A window failed on a Ryanair flight shortly after it took off from Thessaloniki, in northern Greece, on Friday, causing a sudden drop in cabin pressure and a frightening few minutes for those on board before the plane turned back and landed safely. One passenger was taken to hospital with friction burns; the cause of the failure is being investigated, France 24 reported.
What happened
The flight, bound for Memmingen in Germany, was climbing through around 15,000 feet, roughly eight minutes after departure, when a window on the right side of the cabin gave way. The loss of pressure deployed the oxygen masks, and the man sitting beside the window was, by passengers' accounts, partly pulled toward the opening, his head briefly through it, before his companions and other travelers dragged him back into his seat, RTÉ reported. That he had kept his seatbelt fastened is credited with helping to hold him in place.
The injuries
The passenger, a 61-year-old man described in reports as a tourist from Serbia, was taken to hospital in Thessaloniki with friction burns but was said to be otherwise in a stable condition. Several other passengers were taken for medical checks as a precaution.

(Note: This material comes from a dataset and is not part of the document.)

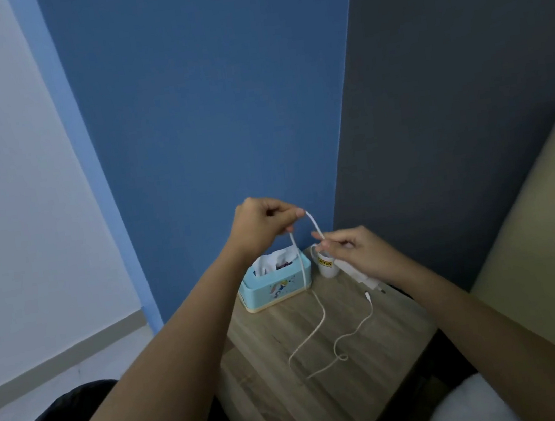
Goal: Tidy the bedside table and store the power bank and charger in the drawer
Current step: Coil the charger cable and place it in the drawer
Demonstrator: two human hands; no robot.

The crew brought the aircraft, a Boeing 737, back to Thessaloniki, where it landed less than an hour after taking off. Ryanair arranged a replacement plane to take passengers on to their destination later in the day.
The cause, unconfirmed
What made the window fail is not yet established. Greek media reports, cited by international outlets, suggested that debris shed from one of the aircraft's engines may have struck and broken the window, but that account has not been officially confirmed, and investigators will examine the aircraft to determine what happened. Aviation authorities in Greece, and European safety regulators, are the bodies that would normally lead such an inquiry. Until it reports, the mechanism of the failure remains a matter of reporting rather than confirmed fact.
The wider context
Failures that breach an aircraft cabin in flight are rare, which is part of why this one drew such attention, and modern airliners are designed and crewed to handle a sudden loss of pressure: masks drop, and pilots descend quickly to a safe altitude, as happened here. The episode nonetheless underlines how quickly a routine short-haul flight can turn alarming, and why the coming investigation matters. Its findings, on what failed and why, will determine whether this was a freak event or something with wider implications for the aircraft type or its maintenance.